I have read many articles on the topic of performance that explain apply is slow. I have also seen a disclaimer in the docs about how apply is simply a convenience function for passing UDFs (can’t seem to find that now). So, the general consensus is that apply should be avoided if possible. However, this raises the following questions:
If apply is so bad, then why is it in the API?
How and when should I make my code apply-free?
Are there ever any situations where apply is good (better than other possible solutions)?

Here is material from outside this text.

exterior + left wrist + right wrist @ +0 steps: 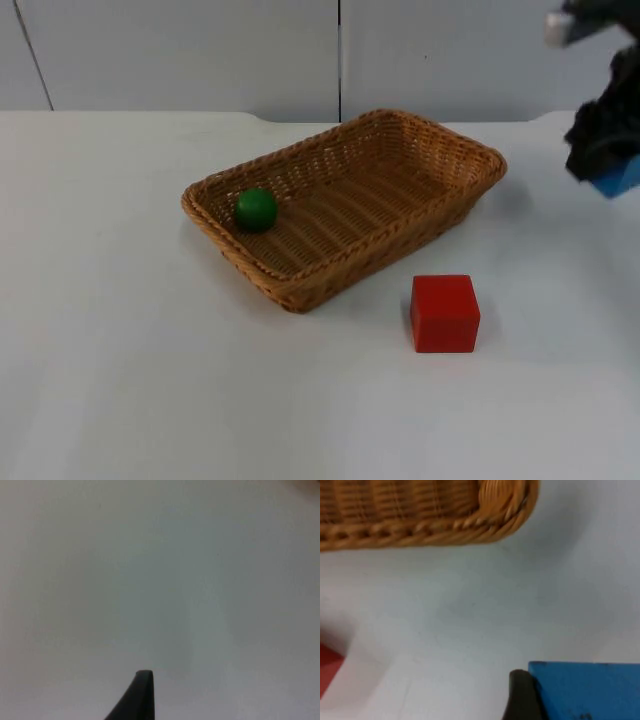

df[[y.lower()in x.lower()for x, y in zip(df['Title'], df['Name'])]]NameTitleValue1 donald welcome to donald's castle 10
2 minnie Minnie mouse clubhouse 86
%timeit df[df.apply(lambda x: x['Name'].lower()in x['Title'].lower(), axis=1)]%timeit df[[y.lower()in x.lower()for x, y in zip(df['Title'], df['Name'])]]2.85 ms ±38.4µs per loop (mean ± std. dev. of 7 runs,100 loops each)788µs ±16.4µs per loop (mean ± std. dev. of 7 runs,1000 loops each)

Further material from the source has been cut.